How much is Dolly’s Imagination Library altruistic, asked Manzoor, driven by her desire to give back to her community, and how much is it just part of the Dolly brand? When she turned up in Rotherham, she was dressed in her trademark spangly dress, beehive blonde hair, the highest of heels, and she launched into song straightaway.
‘You can’t tell me in 2011 that you can’t have access to books,’ says Manzoor, who grew up without books in the house but went to the library to find them. What makes the Imagination Library different from other reading schemes running in the UK, such as Book Start, the National Literacy Trust and the London Evening Standard’s campaign to sponsor volunteer readers to help children?
It’s all about Dolly. She has no illusions, no utopian vision. But she knows what makes a difference to a child born into hardship. The books are sent direct to each child at home through the post. They come each month, regular as clockwork, 12 times a year, a personally addressed parcel through the door. The books start arriving almost from birth (parents are offered the chance to join the scheme on the maternity ward). They are carefully chosen (by literacy consultants) to be age-appropriate and ‘progressive’, developing the child’s imagination and reading ability. They become part of that child’s world.

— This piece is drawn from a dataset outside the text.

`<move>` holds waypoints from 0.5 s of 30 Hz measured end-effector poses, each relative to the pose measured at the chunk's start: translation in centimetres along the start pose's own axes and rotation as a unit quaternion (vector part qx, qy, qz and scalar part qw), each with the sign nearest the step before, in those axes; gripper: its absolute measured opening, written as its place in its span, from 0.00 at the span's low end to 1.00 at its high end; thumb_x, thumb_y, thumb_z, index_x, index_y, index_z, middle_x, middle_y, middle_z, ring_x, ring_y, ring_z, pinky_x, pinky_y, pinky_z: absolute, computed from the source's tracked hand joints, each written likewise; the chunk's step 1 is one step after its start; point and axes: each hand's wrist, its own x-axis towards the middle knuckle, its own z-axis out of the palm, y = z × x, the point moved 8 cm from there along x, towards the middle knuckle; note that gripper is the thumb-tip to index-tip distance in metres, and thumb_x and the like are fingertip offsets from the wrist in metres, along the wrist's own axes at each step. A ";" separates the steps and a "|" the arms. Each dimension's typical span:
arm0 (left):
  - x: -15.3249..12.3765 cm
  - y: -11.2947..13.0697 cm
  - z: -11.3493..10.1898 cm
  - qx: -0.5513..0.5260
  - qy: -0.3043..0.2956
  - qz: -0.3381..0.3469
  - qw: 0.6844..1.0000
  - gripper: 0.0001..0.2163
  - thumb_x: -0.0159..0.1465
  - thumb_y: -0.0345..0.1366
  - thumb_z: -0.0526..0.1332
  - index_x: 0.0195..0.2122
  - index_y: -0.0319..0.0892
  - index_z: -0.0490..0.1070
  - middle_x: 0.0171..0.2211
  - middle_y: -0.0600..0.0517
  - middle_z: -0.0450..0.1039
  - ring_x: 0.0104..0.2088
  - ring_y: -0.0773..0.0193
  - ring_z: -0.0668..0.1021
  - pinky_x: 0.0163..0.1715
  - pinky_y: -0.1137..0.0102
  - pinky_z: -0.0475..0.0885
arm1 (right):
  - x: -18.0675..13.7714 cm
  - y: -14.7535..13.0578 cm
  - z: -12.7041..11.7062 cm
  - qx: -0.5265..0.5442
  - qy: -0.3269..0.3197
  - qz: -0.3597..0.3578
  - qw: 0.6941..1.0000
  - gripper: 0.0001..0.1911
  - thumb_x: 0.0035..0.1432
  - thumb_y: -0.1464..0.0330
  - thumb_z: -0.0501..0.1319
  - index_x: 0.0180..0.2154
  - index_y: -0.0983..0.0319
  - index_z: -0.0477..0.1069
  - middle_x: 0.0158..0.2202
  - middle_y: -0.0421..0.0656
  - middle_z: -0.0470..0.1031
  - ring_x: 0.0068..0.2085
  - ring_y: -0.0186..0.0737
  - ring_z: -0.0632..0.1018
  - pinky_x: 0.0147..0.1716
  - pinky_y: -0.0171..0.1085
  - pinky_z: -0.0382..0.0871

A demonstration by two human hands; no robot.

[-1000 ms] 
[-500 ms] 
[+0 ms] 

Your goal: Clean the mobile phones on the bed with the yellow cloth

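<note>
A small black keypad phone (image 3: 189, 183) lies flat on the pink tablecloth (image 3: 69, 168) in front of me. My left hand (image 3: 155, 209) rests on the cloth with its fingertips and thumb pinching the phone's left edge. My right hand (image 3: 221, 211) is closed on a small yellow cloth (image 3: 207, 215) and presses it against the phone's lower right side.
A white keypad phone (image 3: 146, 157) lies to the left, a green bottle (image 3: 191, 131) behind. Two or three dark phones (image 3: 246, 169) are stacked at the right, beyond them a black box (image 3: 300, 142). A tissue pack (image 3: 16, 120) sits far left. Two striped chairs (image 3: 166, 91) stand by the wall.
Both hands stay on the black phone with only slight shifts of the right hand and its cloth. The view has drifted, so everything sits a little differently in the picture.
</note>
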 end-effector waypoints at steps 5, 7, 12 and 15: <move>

Michael Morpurgo, former children’s laureate, who runs farm holidays to take children away from difficult circumstances and give their imaginations a chance to breathe, was on Radio 4’s Today programme on Monday morning with a ‘personal reflection’ on the atrocity in Norway. It was one of those radio-stopping moments. Something about his voice, its gravity and calm authority, broke through the morning haze and forced me to stop, sit down, listen.
He was moved to speak by the memory of a holiday last summer, sailing down the Norwegian coast and landing on islands such as Utoya to picnic, relax and read. On the boat he was reading Beowulf, that ancient tale about the battle of good and evil which came out of the legends of the North. Norway has become a model of democracy, prosperity, equality, yet it is, as elsewhere, still vulnerable to evil. ‘The monsters are out there,’ says Morpurgo, ‘and they are not like Shrek.’